Exercise instructions: Copy out the data exactly, leaving the pictures behind.

>>>>

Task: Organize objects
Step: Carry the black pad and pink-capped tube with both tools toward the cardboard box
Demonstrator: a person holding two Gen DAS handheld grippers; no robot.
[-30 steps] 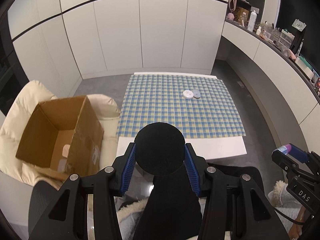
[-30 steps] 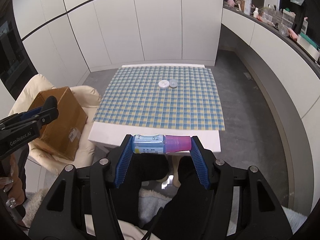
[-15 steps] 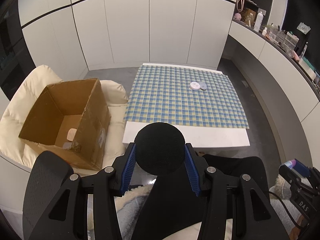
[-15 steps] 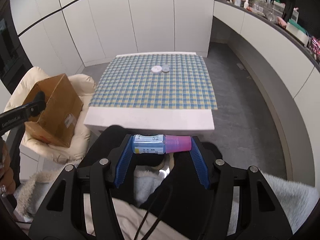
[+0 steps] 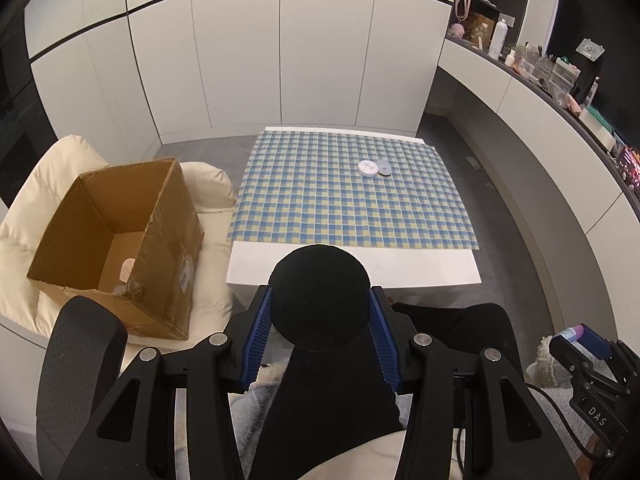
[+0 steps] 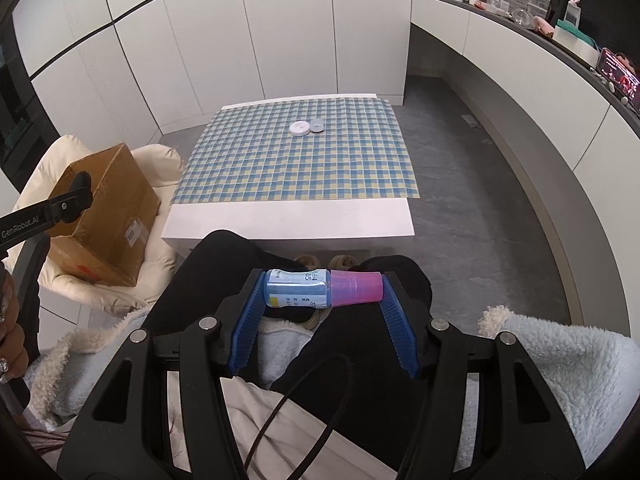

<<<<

Answer section:
Task: Organize objects
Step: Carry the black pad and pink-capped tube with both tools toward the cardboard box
Demonstrator: a person holding two Gen DAS handheld grippers; no robot.
[-30 steps] 
[-30 steps] 
[-15 steps] 
[-15 steps] 
[+0 steps] 
[+0 steps] 

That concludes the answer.